“The unshared revision of the Pharmaceutical Handbook and of law 648 put thousands of jobs in the sector at risk and create dangerous conditions for a serious deregulation of prescriptions and in the dispensing of drugs. With this decree, Europe distances itself and nullifies any possibility of growth of the country and the fight against unemployment”. This is the comment by Maurizio De Cicco, managing director of Roche, vice president of Farmindustria and Chairman of the GEF (European Farmindustria Group), a group that brings together 39 pharmaceutical companies with European capital operating in the Italian market, to the Balduzzi decree, which provides, among other things, for an extraordinary revision of the national pharmaceutical handbook, to exclude from reimbursement drugs no more than interest for the National Health Service, and new rules for the dispensing of off-label drugs. “It is very serious to think of unilaterally reviewing the lists of drugs available to Italian patients only on the basis of economic considerations and without taking into account the prescriptive appropriateness”, explains De Cicco. “If the problem is that the prices of some drugs, already agreed and approved by the Italian Medicines Agency, are judged too onerous, it is within the competence of AIFA to proceed with a renegotiation ".

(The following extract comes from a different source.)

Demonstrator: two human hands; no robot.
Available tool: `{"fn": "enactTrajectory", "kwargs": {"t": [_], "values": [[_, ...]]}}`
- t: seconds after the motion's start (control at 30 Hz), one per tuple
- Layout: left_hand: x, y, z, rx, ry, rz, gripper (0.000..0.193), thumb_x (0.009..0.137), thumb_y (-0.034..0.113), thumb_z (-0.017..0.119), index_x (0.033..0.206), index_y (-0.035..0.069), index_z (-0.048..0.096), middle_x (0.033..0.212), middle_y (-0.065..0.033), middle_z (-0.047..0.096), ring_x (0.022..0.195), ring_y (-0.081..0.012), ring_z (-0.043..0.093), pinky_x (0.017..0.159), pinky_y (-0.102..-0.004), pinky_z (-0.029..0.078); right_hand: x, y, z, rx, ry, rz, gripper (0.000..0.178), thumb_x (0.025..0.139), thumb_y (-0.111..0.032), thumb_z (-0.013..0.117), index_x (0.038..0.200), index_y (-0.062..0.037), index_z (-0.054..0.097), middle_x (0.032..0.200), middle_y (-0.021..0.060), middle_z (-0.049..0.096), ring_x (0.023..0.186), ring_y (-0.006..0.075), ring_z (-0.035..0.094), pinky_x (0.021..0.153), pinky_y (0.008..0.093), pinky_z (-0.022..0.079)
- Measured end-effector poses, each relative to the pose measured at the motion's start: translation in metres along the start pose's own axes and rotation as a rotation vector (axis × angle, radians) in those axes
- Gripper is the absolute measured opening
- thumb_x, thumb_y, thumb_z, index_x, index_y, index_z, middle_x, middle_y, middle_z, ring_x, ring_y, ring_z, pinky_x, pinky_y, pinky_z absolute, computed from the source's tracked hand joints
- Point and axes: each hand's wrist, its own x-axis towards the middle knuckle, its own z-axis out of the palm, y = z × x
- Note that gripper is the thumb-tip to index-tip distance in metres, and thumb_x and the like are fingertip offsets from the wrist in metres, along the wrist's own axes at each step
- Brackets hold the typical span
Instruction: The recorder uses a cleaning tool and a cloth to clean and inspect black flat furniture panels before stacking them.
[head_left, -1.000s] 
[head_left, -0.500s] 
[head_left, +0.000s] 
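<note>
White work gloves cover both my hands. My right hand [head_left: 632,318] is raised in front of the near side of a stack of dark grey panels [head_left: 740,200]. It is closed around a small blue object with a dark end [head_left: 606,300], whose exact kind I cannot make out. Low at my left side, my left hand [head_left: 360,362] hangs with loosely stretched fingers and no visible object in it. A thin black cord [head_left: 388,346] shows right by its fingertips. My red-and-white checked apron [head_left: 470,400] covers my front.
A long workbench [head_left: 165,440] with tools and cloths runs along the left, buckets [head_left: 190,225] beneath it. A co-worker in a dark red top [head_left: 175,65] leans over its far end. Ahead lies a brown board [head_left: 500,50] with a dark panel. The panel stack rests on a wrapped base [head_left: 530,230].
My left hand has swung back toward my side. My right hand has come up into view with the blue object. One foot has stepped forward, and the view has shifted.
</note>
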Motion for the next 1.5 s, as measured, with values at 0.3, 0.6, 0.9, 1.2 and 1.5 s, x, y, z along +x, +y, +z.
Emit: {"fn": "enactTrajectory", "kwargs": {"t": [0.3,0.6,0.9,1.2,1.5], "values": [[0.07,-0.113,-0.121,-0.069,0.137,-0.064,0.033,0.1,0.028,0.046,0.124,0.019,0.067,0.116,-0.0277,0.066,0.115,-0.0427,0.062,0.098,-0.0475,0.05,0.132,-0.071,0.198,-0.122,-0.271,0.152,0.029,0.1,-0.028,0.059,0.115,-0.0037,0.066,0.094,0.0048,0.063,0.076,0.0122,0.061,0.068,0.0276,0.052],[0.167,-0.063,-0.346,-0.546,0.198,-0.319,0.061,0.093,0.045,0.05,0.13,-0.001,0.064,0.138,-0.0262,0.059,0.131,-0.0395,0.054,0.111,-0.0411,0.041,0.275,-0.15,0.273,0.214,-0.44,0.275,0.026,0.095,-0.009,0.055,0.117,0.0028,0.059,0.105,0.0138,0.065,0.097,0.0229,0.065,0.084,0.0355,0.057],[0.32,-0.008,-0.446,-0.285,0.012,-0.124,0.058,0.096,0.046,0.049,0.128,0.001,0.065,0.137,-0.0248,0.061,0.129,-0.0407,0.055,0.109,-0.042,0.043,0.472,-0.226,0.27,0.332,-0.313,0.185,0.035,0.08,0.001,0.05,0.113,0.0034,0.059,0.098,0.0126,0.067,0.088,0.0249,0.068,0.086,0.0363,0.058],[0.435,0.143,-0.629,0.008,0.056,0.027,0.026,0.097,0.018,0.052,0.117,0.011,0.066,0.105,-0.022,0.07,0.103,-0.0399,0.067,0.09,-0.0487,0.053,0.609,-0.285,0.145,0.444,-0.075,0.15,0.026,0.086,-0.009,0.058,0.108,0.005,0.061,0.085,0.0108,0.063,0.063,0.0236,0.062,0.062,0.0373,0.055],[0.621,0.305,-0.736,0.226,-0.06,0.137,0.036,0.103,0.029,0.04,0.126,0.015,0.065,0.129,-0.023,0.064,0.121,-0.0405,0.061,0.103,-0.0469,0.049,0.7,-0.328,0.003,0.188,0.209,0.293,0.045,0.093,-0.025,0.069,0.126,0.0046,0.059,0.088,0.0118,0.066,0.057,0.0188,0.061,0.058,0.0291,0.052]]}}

“If, on the other hand – he continues – we want to radically revise the Handbook, it is necessary to urgently convene a working table to define transparent and shared criteria. Without concertation, the only result that will be achieved will be to deprive doctors and patients of drugs approved by health authorities on the basis of rigorous national and international registration protocols". In addition to concerns for the development of the country, "there are also strong concerns for the risk of a prescriptive deregulation and the dispensing of drugs“. In fact, the draft decree provides for the revision of law 648 on off-label, which regulates the use of drugs off indication, paving the way for the possibility of using medicines for non-approved indications “without side effects or adverse reactions having been studied – explains De Cicco – even in cases in which a drug was already authorized for those indications, but whose price was deemed excessively burdensome for the NHS. Italian patients could therefore be prescribed for mere economic reasons drugs who have not followed the rigorous process of clinical studies necessary for the validation of a drug".

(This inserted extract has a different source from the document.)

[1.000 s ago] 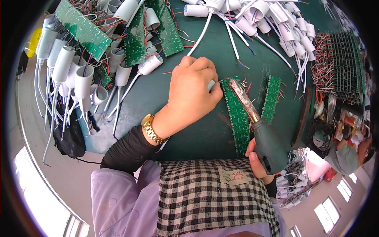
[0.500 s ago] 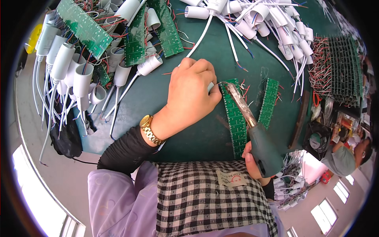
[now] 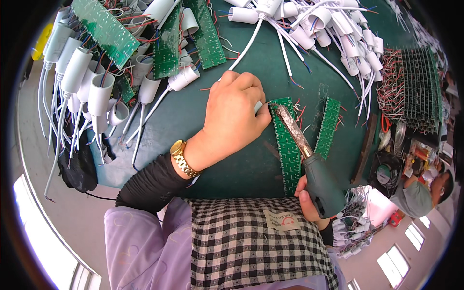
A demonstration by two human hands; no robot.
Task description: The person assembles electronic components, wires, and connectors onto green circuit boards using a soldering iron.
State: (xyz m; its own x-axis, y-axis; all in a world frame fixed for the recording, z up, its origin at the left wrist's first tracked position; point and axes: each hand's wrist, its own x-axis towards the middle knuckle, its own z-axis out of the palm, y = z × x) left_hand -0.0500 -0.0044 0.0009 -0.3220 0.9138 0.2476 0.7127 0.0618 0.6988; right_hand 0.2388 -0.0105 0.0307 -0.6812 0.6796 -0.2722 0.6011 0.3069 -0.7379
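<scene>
Fingers of the left hand (image 3: pixel 234 116) stay curled on a small white piece at the top of the green circuit strip (image 3: pixel 288 145), mid-bench, while the right hand (image 3: pixel 309 203), at five o'clock, has eased the soldering iron (image 3: pixel 302 145) tip onto that end.

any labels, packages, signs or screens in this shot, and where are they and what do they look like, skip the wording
Sewn label: on the checked apron, low centre, just left of the right hand; small beige rectangle with a red mark.
No packages, signs or screens can be made out.
</scene>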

Another point discussed in the provision is that of the so-called "unpackaging" of the drugs, “which would be necessary to administer them for off-label pathologies and which would jeopardize the integrity and safety of the dispensing, exposing patients to potential risks. This procedure would no longer allow companies to hold themselves responsible for the integrity and safety of the dispensed packs, nor to identify a specific responsible party".